Felix Houphouet-Boigny was one of the first major post-colonial leaders in Africa. His presidency, which lasted from 1959 until his death in 1993, was one of the most successful and prosperous in modern African history. A devout catholic, one of his great architectural contributions to the Ivory Coast, and to Africa, was the Basilica of Our Lady of Peace. Houphouet-Boigny desired that the new cathedral be among the largest in the world, as a showpiece of his new capital in Yamoussoukro; as a tribute to the Roman Catholic Church; as a cultural challenge to his country’s Islamic population; and undoubtedly as a boost to his own legacy.
Construction of the imposing edifice took a mere five years, and was completed in 1990. Upon its completion, Felix Houphouet-Boigny donated it to the Roman Catholic Church, and Pope John Paul II himself traveled to the Ivory Coast in order to personally consecrate the new basilica. In the mere two decades since its completion, the Basilica of Our Lady of Peace has become a national symbol of the Ivory Coast and one of the most important Roman Catholic shrines in Sub-Saharan Africa. It is now one of West Africa most popular religious destinations.
The Basilica of Our Lady of Peace is not only among the largest Christian shrines covered in this book. At barely two decades old, it is also the youngest. The building is indeed massive, but its ranking is a matter of debate. The exterior grounds include immense covered colonnades and plazas which can accommodate great crowds. If this is included in the total area of the church, then it is in fact larger than St. Peter’s Basilica in Rome. However, if just the interior area is considered, then it would be the 9th largest church in the world, though still the largest in Africa by far.

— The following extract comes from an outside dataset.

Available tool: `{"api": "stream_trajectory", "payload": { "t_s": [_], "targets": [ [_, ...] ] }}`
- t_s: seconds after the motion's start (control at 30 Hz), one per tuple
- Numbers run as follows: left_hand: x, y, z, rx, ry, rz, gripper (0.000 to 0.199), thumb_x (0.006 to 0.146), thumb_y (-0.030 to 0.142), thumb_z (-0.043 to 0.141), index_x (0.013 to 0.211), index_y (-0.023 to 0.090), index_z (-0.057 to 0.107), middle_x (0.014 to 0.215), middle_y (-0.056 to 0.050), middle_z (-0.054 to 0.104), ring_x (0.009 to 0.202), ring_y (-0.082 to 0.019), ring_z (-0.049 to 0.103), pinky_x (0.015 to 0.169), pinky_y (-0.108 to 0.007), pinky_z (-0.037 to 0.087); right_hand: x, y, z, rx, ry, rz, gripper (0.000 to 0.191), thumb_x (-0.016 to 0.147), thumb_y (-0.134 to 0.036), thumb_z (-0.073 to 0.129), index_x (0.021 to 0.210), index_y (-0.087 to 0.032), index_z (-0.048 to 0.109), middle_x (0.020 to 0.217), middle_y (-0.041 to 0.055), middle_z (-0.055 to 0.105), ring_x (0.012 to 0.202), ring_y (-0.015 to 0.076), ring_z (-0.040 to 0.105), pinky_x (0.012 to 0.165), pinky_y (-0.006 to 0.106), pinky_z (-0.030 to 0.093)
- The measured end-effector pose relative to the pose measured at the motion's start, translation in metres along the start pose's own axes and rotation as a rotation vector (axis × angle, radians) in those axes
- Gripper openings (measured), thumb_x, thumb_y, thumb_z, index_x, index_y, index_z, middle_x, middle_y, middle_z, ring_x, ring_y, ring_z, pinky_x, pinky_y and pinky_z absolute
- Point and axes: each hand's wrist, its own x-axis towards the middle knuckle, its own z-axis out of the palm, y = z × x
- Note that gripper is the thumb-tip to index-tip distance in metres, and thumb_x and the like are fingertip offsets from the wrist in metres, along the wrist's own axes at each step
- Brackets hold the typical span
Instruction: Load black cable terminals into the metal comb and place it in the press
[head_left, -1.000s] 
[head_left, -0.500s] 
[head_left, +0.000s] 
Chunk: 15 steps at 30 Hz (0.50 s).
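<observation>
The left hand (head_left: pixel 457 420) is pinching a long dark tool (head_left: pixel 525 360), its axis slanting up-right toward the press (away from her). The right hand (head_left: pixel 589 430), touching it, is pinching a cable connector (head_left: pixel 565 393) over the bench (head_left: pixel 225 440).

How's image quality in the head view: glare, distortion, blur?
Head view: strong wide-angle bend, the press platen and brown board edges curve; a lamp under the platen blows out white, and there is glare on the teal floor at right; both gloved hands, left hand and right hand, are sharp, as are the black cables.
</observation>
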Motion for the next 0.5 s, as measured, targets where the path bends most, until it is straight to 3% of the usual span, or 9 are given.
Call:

The exterior of the basilica is an impressive sight. The main sanctuary is a towering marble affair crowned by one of the world’s largest domes. The construction of the dome was something of a controversy, as its height was originally planned to be taller than that of St. Peter’s in Rome. At the request of the Pope it was lowered. Nevertheless it is topped off by a tall cross which puts it at more than five hundred feet in height, making it one of the tallest freestanding buildings on the African continent. The interior of the basilica is adorned by some of the finest late-20th century stained glass windows. In a self-indulgent tribute, Houphouet-Boigny had his image worked into the one of the windows as one of the three adoring Magi.
The Basilica of Our Lady of Peace is the architectural centerpiece of Yamoussoukro. However, although Yamoussoukro is the national capital, it is still in most respects the Ivory Coast’s second city after Abidjan. Tourism and travel infrastructure is minimal, and a visit to Yamoussoukro might require an overnight trip from Abidjan. The basilica is open daily from 9:00am-5:30pm (closed for lunch from noon-2:00pm). There is no charge for admission. Web: www.ndpbasilique.org (official website)
Despite its architectural and national significance, the Basilica of Our Lady of Peace is not technically the city’s chief catholic church. That honor goes to the Cathedral of St. Augustine.